[WHAT TO WORK ON]
Retype the whole listing exactly. Leave out pictures.
*** DATASET EXCERPT Section Begins ***
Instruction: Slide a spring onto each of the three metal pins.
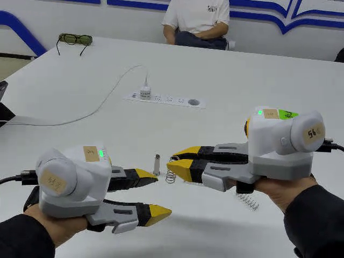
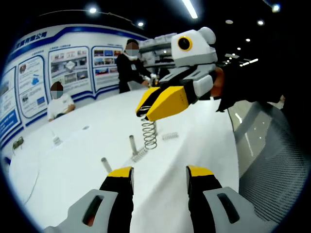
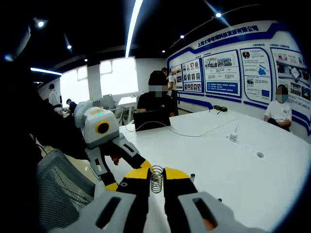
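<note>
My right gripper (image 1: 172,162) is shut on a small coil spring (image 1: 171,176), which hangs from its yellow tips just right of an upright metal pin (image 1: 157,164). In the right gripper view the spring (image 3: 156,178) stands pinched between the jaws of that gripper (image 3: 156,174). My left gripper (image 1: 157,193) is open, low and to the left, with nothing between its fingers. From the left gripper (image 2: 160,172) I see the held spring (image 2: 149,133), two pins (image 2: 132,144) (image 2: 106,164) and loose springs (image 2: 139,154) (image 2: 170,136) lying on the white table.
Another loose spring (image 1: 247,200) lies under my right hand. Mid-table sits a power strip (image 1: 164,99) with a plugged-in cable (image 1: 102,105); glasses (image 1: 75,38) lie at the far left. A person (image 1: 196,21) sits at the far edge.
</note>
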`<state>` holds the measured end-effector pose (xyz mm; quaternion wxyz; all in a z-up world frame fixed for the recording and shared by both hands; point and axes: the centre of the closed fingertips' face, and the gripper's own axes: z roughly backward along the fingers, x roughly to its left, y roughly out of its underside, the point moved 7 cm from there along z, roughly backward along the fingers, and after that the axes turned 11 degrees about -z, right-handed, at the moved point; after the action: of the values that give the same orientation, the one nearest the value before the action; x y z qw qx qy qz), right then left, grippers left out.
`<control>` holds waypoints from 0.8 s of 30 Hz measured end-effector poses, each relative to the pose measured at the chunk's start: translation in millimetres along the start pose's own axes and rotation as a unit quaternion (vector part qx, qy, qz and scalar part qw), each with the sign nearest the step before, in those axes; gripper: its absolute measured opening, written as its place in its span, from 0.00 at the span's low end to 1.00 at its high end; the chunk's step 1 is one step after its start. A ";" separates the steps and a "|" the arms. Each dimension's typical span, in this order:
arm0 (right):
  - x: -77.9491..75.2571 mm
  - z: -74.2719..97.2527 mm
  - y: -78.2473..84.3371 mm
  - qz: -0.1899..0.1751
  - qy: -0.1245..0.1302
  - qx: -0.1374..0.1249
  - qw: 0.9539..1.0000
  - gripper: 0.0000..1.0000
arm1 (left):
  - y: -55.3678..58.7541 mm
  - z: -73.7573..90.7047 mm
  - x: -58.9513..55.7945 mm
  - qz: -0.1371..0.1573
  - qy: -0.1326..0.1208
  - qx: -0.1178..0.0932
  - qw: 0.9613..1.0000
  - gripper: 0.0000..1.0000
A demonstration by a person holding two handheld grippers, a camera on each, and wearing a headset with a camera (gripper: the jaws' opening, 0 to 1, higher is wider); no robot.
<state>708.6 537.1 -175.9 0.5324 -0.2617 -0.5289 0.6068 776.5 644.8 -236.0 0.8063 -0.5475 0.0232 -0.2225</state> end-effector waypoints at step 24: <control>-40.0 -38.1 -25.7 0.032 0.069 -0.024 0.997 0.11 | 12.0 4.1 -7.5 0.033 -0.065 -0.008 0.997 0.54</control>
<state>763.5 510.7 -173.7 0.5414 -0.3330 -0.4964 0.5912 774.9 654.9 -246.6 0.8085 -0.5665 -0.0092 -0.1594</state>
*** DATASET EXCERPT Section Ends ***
[EXERCISE OUTPUT]
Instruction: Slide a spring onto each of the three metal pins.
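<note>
My right gripper (image 1: 172,162) is shut on a small coil spring (image 1: 171,176), which hangs from its yellow tips just right of an upright metal pin (image 1: 157,164). In the right gripper view the spring (image 3: 156,178) stands pinched between the jaws of that gripper (image 3: 156,174). My left gripper (image 1: 157,193) is open, low and to the left, with nothing between its fingers. From the left gripper (image 2: 160,172) I see the held spring (image 2: 149,133), two pins (image 2: 132,144) (image 2: 106,164) and loose springs (image 2: 139,154) (image 2: 170,136) lying on the white table.
Another loose spring (image 1: 247,200) lies under my right hand. Mid-table sits a power strip (image 1: 164,99) with a plugged-in cable (image 1: 102,105); glasses (image 1: 75,38) lie at the far left. A person (image 1: 196,21) sits at the far edge.
</note>
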`<state>` holds the measured end-effector pose (xyz mm; quaternion wxyz; all in a z-up world frame fixed for the recording and shared by both hands; point and axes: the centre of the closed fingertips' face, and the gripper's own axes: z roughly backward along the fingers, x roughly to its left, y roughly out of its underside, the point moved 7 cm from there along z, roughly backward along the fingers, and after that the axes turned 11 degrees about -z, right-handed, at the moved point; after the action: of the values that give the same orientation, the one nearest the value before the action; x y z qw qx qy qz), right then left, grippers left out.
`<control>` holds waypoints from 0.8 s of 30 Hz measured end-effector poses, each relative to the pose measured at the chunk's start: translation in millimetres along the start pose's own axes and rotation as a unit quaternion (vector part qx, qy, qz and scalar part qw), each with the sign nearest the step before, in those axes; gripper: its absolute measured opening, written as its place in its span, from 0.00 at the span's low end to 1.00 at its high end; the chunk's step 1 is one step after its start. A ";" separates the steps and a "|" the arms. Each dimension's typical span, in this order:
arm0 (right):
  - x: -77.9491..75.2571 mm
  - z: -74.2719..97.2527 mm
  - y: -78.2473..84.3371 mm
  - qz: -0.1899..0.1751
  - qy: -0.1245..0.1302
  - qx: -0.1374..0.1249
  - qw: 0.9539..1.0000
  - gripper: 0.0000..1.0000
arm1 (left):
  - y: -55.3678..58.7541 mm
  - z: -73.7573..90.7047 mm
  - x: -58.9513..55.7945 mm
  - qz: -0.1371..0.1573
  - qy: -0.1326..0.1208
  - qx: -0.1178..0.0932
  - qw: 0.9613..1.0000
  - gripper: 0.0000..1.0000
A demonstration by a person holding two handheld grippers, a camera on each, and wearing a headset with a camera (gripper: the jaws' opening, 0 to 1, higher is wider); no robot.
<state>708.6 537.1 -175.9 0.5324 -0.2617 -0.5289 0.6068 776.5 644.8 -236.0 0.8063 -0.5475 0.0232 -0.2225</state> end-effector waypoints at step 24: <control>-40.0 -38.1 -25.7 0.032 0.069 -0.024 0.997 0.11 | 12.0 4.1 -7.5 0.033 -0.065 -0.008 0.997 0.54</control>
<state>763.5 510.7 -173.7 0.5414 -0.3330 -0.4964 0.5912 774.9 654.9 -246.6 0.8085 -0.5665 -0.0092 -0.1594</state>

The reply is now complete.